Мать Анхелика закашлялась, наверное, из-за долгой и утомительной речи, но Мария Ньевес посмотрела на нее с какой-то нежностью и состраданием.

– Вы были мне как мать, мать Анхелика…

– Наконец-то ты это признала! – торжествующе проговорила Нуну, выразительно покачав длинным указательным пальцем. – Ура, давайте выпьем за это!

– А давайте, – неожиданно предложила мать Анхелика, – или у нас нет монастырских погребов?

Немного погодя они сидели в большой трапезной XVII века, украшенной барочными завитушками самой тонкой работы, и обсуждали все на свете, причем Ману настолько обрадовалась, что стала напевать песни Бэд Банни, слушая которые, мать Анхелика громко хлопала в ладоши.

– Господи, почему ты не стала певицей, а? – горько пожаловалась настоятельница, смотря на то, как в трапезной танцует Нуну, двигая бедрами и поводя плечами с какой-то цыганской яростью и страстью.

– Нуну стала, а я решила делать более понятную карьеру, – вздохнула Ману и уставилась в большие окна на тихую улицу перед ними. – Кстати, почему монастырская улица называется Улицей 17? С чем это может быть связано – все улицы как улицы, носят обычные имена великих людей, и только эта номер. Или это отсылка к песне Calle 13?

Мать Анхелика вздохнула и уставилась на девушку:

– Неужели никто и никогда не замечал этого?

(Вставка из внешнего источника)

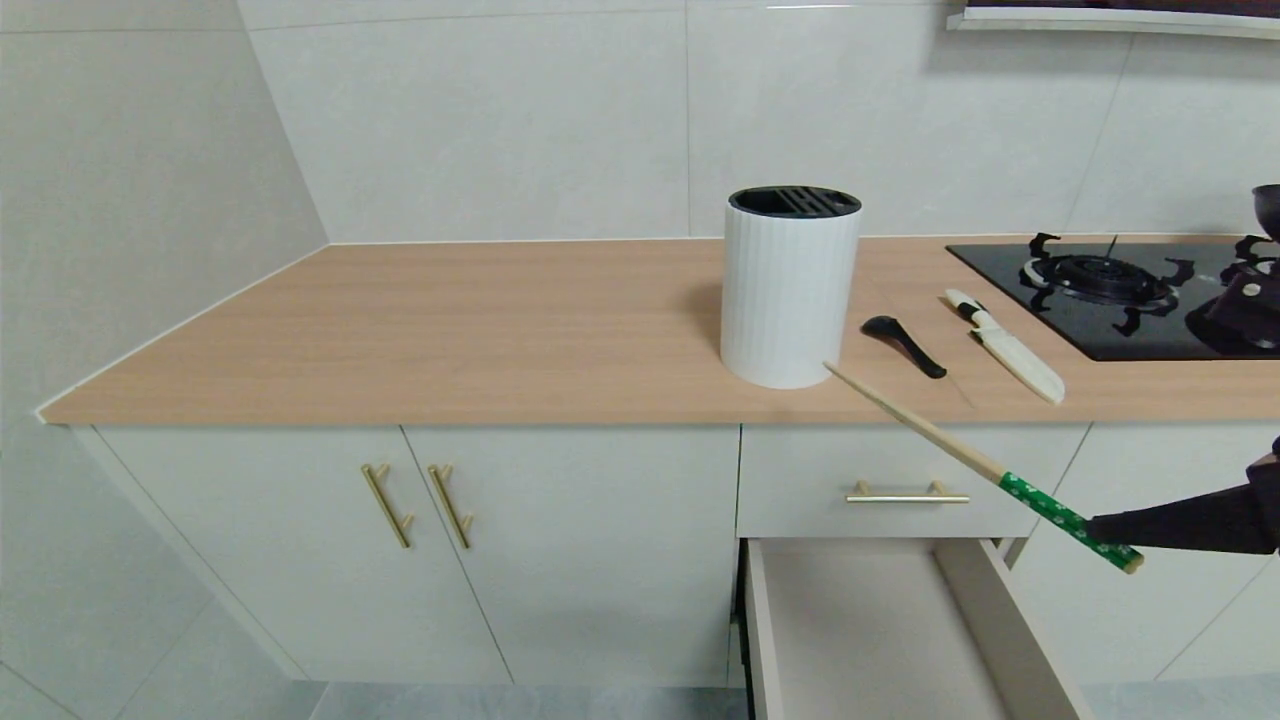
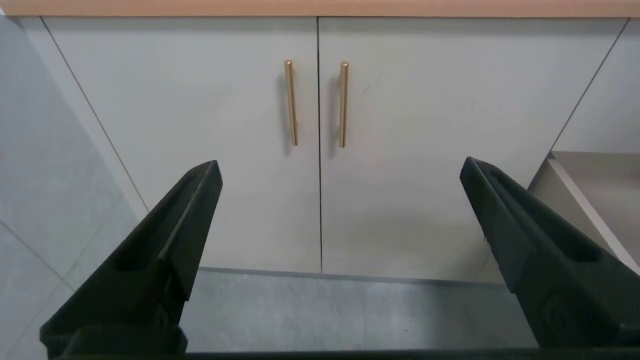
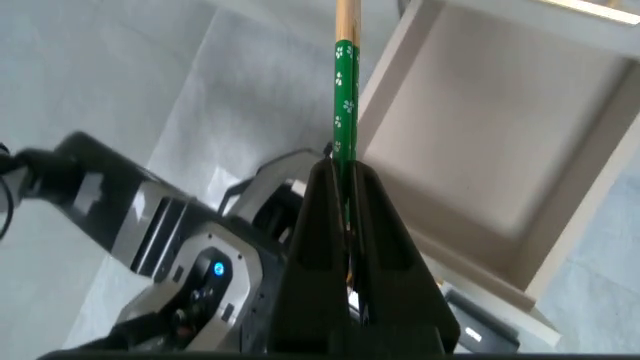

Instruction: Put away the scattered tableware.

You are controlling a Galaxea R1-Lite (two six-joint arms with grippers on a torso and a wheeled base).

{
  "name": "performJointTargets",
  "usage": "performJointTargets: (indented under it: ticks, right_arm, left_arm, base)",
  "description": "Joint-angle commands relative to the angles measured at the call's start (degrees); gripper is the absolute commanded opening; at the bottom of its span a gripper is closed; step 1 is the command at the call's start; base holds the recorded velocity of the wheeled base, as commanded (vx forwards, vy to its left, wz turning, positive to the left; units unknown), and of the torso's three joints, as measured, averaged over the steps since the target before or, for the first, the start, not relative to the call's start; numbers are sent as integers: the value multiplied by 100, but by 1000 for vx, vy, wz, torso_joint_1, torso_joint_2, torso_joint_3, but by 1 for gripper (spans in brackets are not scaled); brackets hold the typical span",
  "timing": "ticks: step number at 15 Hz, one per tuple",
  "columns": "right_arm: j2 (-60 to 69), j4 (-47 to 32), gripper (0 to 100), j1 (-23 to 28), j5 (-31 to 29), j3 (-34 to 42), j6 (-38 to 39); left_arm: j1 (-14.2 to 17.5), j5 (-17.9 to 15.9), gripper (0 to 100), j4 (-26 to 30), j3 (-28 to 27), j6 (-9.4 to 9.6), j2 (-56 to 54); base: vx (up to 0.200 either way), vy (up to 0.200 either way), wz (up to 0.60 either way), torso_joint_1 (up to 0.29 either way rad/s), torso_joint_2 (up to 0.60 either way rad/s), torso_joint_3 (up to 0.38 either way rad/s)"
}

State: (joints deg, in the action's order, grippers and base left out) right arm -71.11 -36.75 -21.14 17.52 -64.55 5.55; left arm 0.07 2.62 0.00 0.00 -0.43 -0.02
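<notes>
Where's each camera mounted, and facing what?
Head: on the head, forward-down at countertop, knife block, open drawer; right gripper holding chopsticks.
Left wrist: on left arm, facing cabinet doors; open left gripper.
Right wrist: on right arm, down into the drawer; right gripper in front.
Shared: head and right wrist both show chopsticks and drawer.

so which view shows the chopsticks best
The head view: the chopsticks show full length, from bare tips near the holder to the green ends in the right gripper. The right wrist view gives the green ends up close, clamped between the fingers. The left wrist view faces cabinet doors.
</notes>
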Motion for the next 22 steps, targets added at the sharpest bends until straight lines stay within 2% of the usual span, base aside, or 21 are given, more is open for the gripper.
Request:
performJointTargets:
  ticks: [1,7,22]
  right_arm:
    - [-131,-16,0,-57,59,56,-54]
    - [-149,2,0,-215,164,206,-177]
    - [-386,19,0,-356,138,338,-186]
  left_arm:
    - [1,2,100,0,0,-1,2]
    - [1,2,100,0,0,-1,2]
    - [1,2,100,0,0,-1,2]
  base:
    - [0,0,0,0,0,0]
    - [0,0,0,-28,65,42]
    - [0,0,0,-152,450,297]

– Чего конкретно? – не поняла Нуну, ерзавшая ногой во время всего этого разговора. В отличие от Ману, она любила бывать в монастыре на мессе, но за это время успевала сделать тысячу селфи, отправить огромное число сообщений и полюбоваться на каждого стоящего человека, особенно выделяя молодых священников.

– Разве вы не видели, что монастырь украшен колоннами? – проговорила с недоумением мать Анхелика.

– Ну, – опустила голову Нуну.

– А колонны, со своей стороны, обрамлены замечательным виноградным плющом. Цифра 17 по своим очертаниям похожа на них и на плющ, а еще на пучок фасций и на эмблему медицины, – лукаво заметила мать Анхелика и посмотрела на ошеломленных девушек.

– Да, точно! – сказала Мария Ньевес, смотря в окно на расстилающийся перед ней Мехико с дымовыми трубами заводов и громыханием огромных грузовиков, доносящих свою томную городскую тему до ее слуха. – Но разве так все было в те времена, когда монастырь только основывался в честь святой Девы Гваделупской?

– Поверь мне, испанцы, только поставив монастырь на месте одного из золоченых дворцов принцессы Папан, одной из первых индианок, принявших христианство, решили не трогать растения, которые тут были, а дополнить их своей виноградной лозой, чтобы принцесса, чудом воскресшая из мертвых в царском склепе, чтобы увидеть свет новой веры, смогла бы причащаться в монастыре.

– Но этого не написано в официальных книгах, – сказала Ману, строго глядя на мать Анхелику. – Местная легенда? Тогда бы мы знали.

– Если хотите, у меня есть доказательство даже того, что принцесса Папан, по придворному названию Папанцин, была похоронена в здешнем склепе, – ухмыляясь, произнесла Анхелика, – а сказала мне догадайтесь кто?

Она посмотрела в сторону статуи, которая слепо глядела на двух девушек своими отсутствующими глазами и скалила рот в большезубой ухмылке, размахивая косой.

– Правильно, Санта-Муэрте, которая действительно является святой, жившей на земле как раз в те времена или чуть позже, – закончила она и взяла из верхнего ящика стола, с трудом поддающегося, фонарик.

– Я препровожу вас к тому месту, где лежит принцесса Папан… и куда мы положили Пилар, возлюбленную Святой Смерти, на чьей душе та играла самые великолепные мелодии на земле, – подытожила Анхелика и вновь посмотрела на девушек. Нуну выглядела смелой и решительной, с озорным чертенком в крупных черных глазах с яркими белками, а на лицо Ману было страшно смотреть: оно побелело, как снег, полностью соответствуя своему имени Мария Ньевес, данному в честь Святой Марии Снегов. Ее полные губы сжались, и она, казалось, делала все возможное, чтобы не упасть. Ноги в джинсах трясла ощутимая дрожь. Мать Анхелика покачала головой, но решила, что напрасно жалеет эту, в общем-то, храбрую юную девушку, которой только и надо что переступить свой иррациональный страх перед яркостью и неизбежностью смерти и жизни безусловно вечной, сияющей, как алмаз на ее пальце.